Work item
Using the data that follows, give again word for word the lines between the one holding "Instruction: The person" and the one holding "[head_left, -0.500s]", inclusive. Omit the pictures.

Given records

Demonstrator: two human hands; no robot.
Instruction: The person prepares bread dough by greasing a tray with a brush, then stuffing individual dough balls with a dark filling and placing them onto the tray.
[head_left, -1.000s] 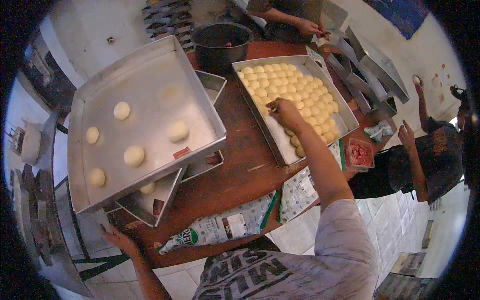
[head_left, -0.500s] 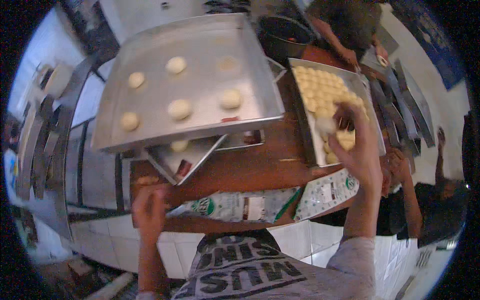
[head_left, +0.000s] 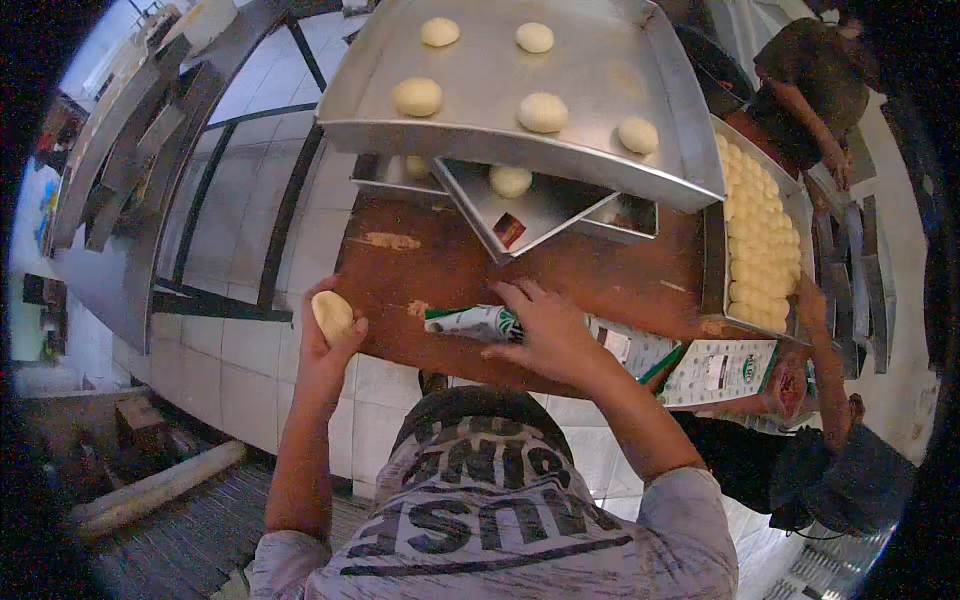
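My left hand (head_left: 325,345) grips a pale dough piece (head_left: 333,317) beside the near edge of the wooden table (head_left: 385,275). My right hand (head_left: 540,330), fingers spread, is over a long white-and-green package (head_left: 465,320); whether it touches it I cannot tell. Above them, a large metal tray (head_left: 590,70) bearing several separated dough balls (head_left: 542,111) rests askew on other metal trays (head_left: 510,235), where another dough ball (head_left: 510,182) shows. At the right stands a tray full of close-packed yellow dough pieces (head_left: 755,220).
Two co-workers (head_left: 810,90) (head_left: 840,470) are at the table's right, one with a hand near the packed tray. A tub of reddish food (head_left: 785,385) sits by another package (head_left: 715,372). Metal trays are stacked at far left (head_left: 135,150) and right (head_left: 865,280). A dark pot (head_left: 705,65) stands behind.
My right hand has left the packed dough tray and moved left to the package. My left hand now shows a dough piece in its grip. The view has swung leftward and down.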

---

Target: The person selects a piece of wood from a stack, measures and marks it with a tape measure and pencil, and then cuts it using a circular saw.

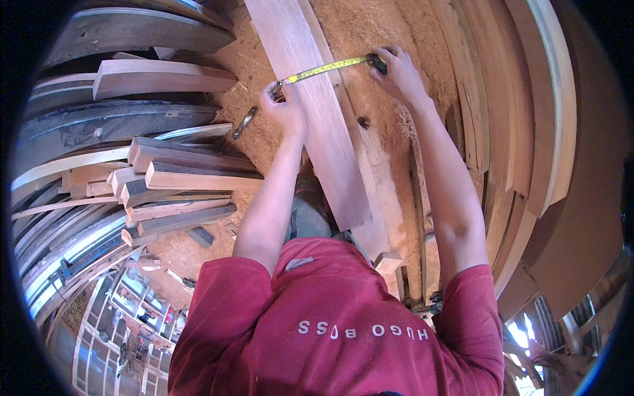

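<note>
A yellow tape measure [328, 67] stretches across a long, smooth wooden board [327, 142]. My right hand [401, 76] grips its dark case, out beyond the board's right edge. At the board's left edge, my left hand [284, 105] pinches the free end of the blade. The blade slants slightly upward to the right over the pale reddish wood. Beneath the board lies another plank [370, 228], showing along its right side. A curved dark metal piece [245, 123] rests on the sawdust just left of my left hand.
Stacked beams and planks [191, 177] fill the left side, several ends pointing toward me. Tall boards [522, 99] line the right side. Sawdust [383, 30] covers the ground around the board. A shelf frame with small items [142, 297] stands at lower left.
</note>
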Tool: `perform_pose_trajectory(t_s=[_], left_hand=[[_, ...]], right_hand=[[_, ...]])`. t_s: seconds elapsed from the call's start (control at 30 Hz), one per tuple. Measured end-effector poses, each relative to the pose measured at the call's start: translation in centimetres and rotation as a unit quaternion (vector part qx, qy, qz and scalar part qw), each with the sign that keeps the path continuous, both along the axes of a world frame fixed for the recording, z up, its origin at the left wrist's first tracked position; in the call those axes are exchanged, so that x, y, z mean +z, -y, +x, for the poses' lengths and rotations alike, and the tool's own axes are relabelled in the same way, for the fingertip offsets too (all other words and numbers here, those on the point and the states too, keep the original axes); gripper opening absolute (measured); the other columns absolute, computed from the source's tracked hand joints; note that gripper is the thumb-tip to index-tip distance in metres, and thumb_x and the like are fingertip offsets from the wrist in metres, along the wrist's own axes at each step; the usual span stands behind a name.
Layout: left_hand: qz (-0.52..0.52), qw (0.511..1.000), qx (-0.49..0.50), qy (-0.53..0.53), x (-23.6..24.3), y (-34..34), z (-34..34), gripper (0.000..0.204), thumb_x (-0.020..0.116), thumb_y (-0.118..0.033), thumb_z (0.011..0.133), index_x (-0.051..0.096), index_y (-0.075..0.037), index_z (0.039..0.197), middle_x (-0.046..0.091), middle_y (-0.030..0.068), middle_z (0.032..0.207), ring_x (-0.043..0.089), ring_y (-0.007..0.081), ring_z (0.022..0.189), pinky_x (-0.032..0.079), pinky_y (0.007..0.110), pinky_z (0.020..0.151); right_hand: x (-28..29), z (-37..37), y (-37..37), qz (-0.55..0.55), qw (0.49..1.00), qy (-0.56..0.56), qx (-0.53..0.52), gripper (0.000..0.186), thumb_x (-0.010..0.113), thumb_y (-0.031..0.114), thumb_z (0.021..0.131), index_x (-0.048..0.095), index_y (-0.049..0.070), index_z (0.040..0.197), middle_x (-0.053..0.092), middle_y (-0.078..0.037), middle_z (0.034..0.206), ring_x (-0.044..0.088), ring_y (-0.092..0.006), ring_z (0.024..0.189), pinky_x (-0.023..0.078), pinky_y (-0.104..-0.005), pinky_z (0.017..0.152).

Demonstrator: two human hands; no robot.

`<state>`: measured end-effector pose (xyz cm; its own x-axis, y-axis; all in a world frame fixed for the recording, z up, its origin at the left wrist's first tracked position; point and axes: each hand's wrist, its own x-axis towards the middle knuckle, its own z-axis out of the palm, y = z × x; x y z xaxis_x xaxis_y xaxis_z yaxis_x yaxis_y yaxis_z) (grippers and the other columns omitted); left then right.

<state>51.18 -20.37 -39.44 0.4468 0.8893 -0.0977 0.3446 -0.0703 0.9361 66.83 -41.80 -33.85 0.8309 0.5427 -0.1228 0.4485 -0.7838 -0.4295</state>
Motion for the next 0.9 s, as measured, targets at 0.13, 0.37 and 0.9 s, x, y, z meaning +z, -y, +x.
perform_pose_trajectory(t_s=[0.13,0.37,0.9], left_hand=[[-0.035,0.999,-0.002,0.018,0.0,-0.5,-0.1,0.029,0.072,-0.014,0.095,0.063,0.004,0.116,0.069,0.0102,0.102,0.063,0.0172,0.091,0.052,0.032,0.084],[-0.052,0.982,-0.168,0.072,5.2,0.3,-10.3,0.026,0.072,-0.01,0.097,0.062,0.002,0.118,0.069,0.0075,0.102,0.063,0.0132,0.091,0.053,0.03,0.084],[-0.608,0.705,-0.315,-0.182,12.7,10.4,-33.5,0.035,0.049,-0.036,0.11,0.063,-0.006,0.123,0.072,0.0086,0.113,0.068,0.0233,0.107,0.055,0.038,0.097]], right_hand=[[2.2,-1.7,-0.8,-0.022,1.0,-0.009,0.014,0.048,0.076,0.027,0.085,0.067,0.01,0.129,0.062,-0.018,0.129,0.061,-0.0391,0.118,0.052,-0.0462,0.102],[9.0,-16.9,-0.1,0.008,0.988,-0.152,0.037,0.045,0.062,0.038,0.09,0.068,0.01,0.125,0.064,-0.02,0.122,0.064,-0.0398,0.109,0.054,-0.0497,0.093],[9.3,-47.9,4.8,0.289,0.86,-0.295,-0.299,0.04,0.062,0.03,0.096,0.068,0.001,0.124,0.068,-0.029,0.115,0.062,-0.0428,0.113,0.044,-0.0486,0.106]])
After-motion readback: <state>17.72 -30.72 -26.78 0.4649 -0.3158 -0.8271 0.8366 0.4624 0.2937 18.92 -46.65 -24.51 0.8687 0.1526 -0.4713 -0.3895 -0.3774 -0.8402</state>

Output for this exercise
Instruction: The person prepares bread dough by greasing a tray with a brush, then stuffing individual dough balls with a dark filling and placing them onto the tray.
[head_left, -1.000s] 
[head_left, -0.500s] 

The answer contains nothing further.